▶ **Prompt**
Find the word "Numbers" in the listing below. Copy every line that has it.

▶ **Input data**
────────

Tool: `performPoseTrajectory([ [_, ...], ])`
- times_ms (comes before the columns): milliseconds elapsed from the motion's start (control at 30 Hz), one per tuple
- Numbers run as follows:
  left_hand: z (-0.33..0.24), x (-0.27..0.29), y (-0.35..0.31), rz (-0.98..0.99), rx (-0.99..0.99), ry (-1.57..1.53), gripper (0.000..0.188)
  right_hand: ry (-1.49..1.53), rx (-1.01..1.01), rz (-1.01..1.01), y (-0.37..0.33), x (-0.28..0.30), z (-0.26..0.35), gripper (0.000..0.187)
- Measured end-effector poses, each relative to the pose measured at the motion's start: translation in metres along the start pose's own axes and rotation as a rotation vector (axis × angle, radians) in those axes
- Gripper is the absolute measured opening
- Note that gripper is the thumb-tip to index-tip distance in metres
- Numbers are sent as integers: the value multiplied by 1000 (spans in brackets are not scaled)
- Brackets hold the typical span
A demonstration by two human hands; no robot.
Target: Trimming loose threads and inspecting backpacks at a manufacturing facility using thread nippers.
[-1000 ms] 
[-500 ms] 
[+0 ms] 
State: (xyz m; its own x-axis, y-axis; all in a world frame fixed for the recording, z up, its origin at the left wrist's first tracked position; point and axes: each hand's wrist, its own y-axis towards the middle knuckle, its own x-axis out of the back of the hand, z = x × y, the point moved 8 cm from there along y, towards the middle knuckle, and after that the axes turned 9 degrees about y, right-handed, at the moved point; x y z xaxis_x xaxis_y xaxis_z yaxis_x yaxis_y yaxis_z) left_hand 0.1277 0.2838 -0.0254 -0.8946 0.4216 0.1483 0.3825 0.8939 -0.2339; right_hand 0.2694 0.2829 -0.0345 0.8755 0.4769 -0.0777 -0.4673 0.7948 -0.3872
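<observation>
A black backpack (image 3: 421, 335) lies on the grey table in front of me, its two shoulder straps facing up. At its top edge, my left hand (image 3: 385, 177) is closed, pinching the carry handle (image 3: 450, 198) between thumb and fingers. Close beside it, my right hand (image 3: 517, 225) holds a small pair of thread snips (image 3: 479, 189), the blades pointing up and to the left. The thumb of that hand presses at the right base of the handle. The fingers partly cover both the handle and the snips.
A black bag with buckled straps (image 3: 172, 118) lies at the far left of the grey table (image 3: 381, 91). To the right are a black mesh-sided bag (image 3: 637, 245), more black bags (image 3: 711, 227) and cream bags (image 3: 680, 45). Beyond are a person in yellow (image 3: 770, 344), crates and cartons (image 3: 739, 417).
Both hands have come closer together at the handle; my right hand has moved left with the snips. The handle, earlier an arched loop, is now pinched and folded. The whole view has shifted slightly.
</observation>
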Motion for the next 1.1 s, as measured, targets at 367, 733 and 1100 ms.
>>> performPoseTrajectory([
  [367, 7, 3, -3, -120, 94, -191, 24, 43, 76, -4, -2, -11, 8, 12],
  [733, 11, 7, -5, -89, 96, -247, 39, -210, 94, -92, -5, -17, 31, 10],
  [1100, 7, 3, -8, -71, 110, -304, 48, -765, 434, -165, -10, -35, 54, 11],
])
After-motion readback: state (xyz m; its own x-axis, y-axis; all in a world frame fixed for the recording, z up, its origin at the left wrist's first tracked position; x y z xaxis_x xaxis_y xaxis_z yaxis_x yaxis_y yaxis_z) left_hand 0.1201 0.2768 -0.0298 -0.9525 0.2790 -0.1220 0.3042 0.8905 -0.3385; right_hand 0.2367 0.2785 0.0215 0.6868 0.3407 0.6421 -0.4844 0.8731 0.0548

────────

▶ **Answer area**
- Numbers run as follows:
- Numbers are sent as integers: the value multiplied by 1000 (spans in brackets are not scaled)

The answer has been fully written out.